While I can believe that the design intention was that "\d{3}-" should be found in "1234567-" (at the fifth character), it seems inconsistent that it is *not* also found in "123456-" and "12345678- ". I'm seeing that inconsistent behavior.
It is not inconsistant because it fails to match then keeps going. It's all about greediness.
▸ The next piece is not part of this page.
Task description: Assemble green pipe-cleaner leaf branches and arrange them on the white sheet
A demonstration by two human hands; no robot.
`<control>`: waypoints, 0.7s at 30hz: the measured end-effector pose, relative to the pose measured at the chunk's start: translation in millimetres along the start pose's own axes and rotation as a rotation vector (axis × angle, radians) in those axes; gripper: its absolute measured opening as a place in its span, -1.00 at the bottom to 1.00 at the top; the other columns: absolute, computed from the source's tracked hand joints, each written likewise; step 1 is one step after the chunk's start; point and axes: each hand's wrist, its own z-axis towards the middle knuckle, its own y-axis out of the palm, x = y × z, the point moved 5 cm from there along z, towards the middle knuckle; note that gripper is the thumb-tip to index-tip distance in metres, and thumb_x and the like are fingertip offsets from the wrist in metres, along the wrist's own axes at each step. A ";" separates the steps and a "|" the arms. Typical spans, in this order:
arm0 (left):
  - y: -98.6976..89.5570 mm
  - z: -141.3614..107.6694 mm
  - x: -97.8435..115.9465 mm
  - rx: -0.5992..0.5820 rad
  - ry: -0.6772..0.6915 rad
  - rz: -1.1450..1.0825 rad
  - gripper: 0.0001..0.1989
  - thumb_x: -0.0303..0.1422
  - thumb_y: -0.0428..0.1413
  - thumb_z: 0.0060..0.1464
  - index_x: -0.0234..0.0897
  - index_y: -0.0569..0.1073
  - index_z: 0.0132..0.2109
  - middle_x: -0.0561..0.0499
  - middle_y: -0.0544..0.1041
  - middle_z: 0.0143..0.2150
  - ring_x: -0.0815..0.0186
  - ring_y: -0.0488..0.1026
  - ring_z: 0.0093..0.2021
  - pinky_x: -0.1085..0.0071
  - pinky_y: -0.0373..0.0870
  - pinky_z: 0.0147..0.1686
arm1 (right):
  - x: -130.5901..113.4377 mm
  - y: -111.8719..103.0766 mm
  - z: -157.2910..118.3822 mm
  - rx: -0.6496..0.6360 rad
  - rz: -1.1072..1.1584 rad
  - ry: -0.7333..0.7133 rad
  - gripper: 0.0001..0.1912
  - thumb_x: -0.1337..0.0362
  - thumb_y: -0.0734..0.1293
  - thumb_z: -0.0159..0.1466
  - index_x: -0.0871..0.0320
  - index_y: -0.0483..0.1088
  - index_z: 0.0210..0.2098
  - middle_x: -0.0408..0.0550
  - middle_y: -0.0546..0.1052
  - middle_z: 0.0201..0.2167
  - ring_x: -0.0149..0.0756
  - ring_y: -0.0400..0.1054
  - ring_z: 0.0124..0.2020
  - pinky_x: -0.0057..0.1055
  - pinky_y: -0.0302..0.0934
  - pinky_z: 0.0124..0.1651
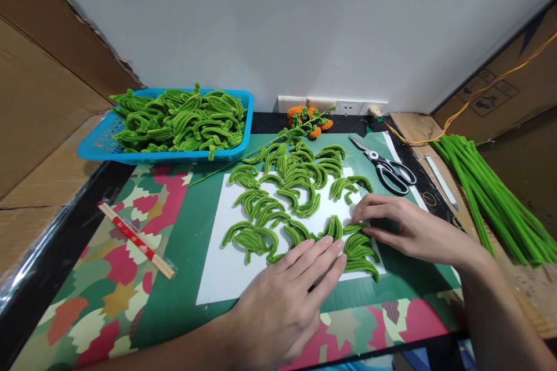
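Note:
Curved leaves bent from green pipe cleaners [300, 174] lie in clusters on a white sheet of paper [217, 287]. My left hand [296, 295] rests at the sheet's near edge, its fingers stretched out over some leaves and the fingertips close to a right-hand cluster [359, 252]. At the sheet's right side, my right hand [404, 226] pinches lightly at one green pipe-cleaner leaf [354, 228] at the top of that cluster. Part of this leaf is hidden by the thumb and fingers.
A blue basket [243, 151] heaped with similar leaves stands back left. Orange pipe-cleaner flowers [304, 119] on a green stem lie behind the sheet. Scissors [387, 168] lie right, beyond them a white pen-like tool [441, 181] and long green pipe cleaners [496, 203]. Wrapped chopsticks [137, 239] lie left.

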 end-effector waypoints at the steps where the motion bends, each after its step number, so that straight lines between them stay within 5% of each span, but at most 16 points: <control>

For example: searching for a{1}b in strings 1) ab 2) aab 3) aaab searches correctly on 1 and incorrectly on 3 but not on 2 because a{1}b ab searches (correct) a{1}b aab Fails because it matched the two a's and then stopped because the string is done a{1}b aaab Fails on aa then begins to scan again and finds ab which fits the regex a{1}b Makes sense?
I realize there is more than one way to do it, and I'd be interested in what you'd recommend.
FWIW, in our SSN-matching case, we'll probably just use "\b\d{3}-\d {2}-\d{4}\b".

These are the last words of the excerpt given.